The aims of this study were to evaluate prospectively patients with GERD using a validated GERD questionnaire and endoscopic examination and to compare clinical, demographic and endoscopic findings among patients with NERD and EO, to evaluate if PPI usage was responsible for higher prevalence of NERD compared to EO, and to establish the predictors for NERD and EO in those patients not on PPI therapy at the time of upper endoscopy.

Methods

Patients

This study was conducted at the Veterans Affairs Medical Center, Kansas City, Missouri. A total of 926 consecutive patients presenting for their first ever endoscopic evaluation of reflux symptoms between October 2003 and June 2009 were recruited. Patients referred for EGD and those who had ≥6 months of GERD symptoms were prospectively enrolled in the study. Eligible patients were asked to complete a validated GERD questionnaire.15 Patients were classified to have GERD based on the response on the validated GERD questionnaire – GERQ.15 Patients with one or more of the following criteria were excluded from this study: prior upper endoscopic evaluation, inability to provide written informed consent, evidence of oesophageal varices, severe oesophageal strictures and prior history of oesophageal or gastric surgery. The study was approved by the Human Subjects Committee.

Questionnaire

All patients completed a validated GERD questionnaire (GERQ).15 GERQ is designed as a self-report instrument to measure detailed symptoms of heartburn and acid regurgitation experienced over the previous years and to collect pertinent medical history. It is easy to complete and in previous testing, this instrument was demonstrated to be reliable, with a median κ statistic for symptom items of 0.71 (interquartile range: 0.63–0.81). This questionnaire identifies the onset for GERD symptoms and grades the frequency and severity of the symptoms of heartburn and acid regurgitation. Additional information regarding age, gender, race, weight and height, body mass index (BMI), health habits such as tobacco smoking, medication use such as proton pump inhibitors (PPIs), H2-receptor blockers, aspirin (ASA) and nonsteroidal anti-inflammatory drugs (NSAIDs) and family history of heartburn or oesophageal disease were also collected.

Endoscopy

Upper endoscopy was performed using standard video endoscopes (Olympus GIF-160, GIF – 180; Olympus America Inc, Center Valley, PA, USA). The distal oesophagus was carefully inspected for the presence of mucosal breaks or columnar lined oesophagus. Diagnosis of erosive oesophagitis was based on the endoscopic appearance of definite mucosal single or confluent breaks. EO was graded according to the Los Angeles classification.16 NERD was defined using the Genval Workshop definition as patients with GERD symptoms without either Barrett’s oesophagus or oesophageal mucosal breaks or erosions on endoscopy.17 The gastro-oesophageal junction was identified by the proximal margin of the gastric folds coinciding with the pinch at the end of the tubular oesophagus. The presence of hiatal hernia (HH) was noted and size was measured from the gastro-oesophageal junction to the diaphragmatic pinch.

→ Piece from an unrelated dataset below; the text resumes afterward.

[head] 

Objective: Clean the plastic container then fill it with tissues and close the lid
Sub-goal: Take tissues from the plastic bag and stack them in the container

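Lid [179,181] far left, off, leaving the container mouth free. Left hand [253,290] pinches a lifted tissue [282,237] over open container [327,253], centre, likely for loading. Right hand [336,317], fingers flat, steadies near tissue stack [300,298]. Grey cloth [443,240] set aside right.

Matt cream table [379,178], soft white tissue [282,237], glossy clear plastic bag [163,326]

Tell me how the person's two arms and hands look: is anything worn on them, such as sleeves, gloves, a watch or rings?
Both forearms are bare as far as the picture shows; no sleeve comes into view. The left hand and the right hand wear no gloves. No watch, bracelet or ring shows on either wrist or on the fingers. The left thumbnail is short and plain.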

Definitions and measurement

The following definitions were used to identify symptoms: (i) heartburn, a burning pain or discomfort behind the breast bone in the chest; (ii) acid regurgitation, a bitter or sour tasting fluid coming into the throat or mouth. Nocturnal reflux was assessed by questions that include either (i) awakening at night in the last year due to heartburn or (ii) awakening at night due to acid regurgitation within the last year. Symptom frequency was measured on the following scale: (1) none in past year, (2) less than once a month, (3) about once a month, (4) about once a week, (5) several times a week and (6) daily. Symptom severity was assessed on a 4-point scale as follows: mild (can be ignored), moderate (cannot be ignored, but does not affect lifestyle), severe (affects lifestyle) and very severe (markedly affects lifestyle). Symptom duration was measured as: (1) in the last 6 months, (2) 7 months to 1 year ago, (3) more than 1 year to 2 years ago, (4) more than 2 years to 5 years ago, (5) more than 5 years to 10 years ago, (6) more than 10 years to 20 years ago and (7) more than 20 years ago.

Statistical analyses

Demographic, clinical and endoscopic findings were entered into a computerized database. A statistical software program (spss, Version 15.0; SPSS Inc., Chicago, IL, USA) was used for data management and analysis. Chi-square test was employed to study the effect and possible correlation among race, gender, smoking, symptom severity and frequency, presence of nocturnal symptoms, use of PPIs and ASA/NSAIDs, presence of hiatal hernia in patients with NERD and EO. Continuous variables were evaluated by using the Mann–Whitney U-test. All variables that attained a P value of <0.1 were then analysed using logistic regression to evaluate for independent predictors of NERD and EO. Odds ratios and their 95% confidence intervals (CI) were calculated for each estimate. Statistical significance was defined as < 0.05.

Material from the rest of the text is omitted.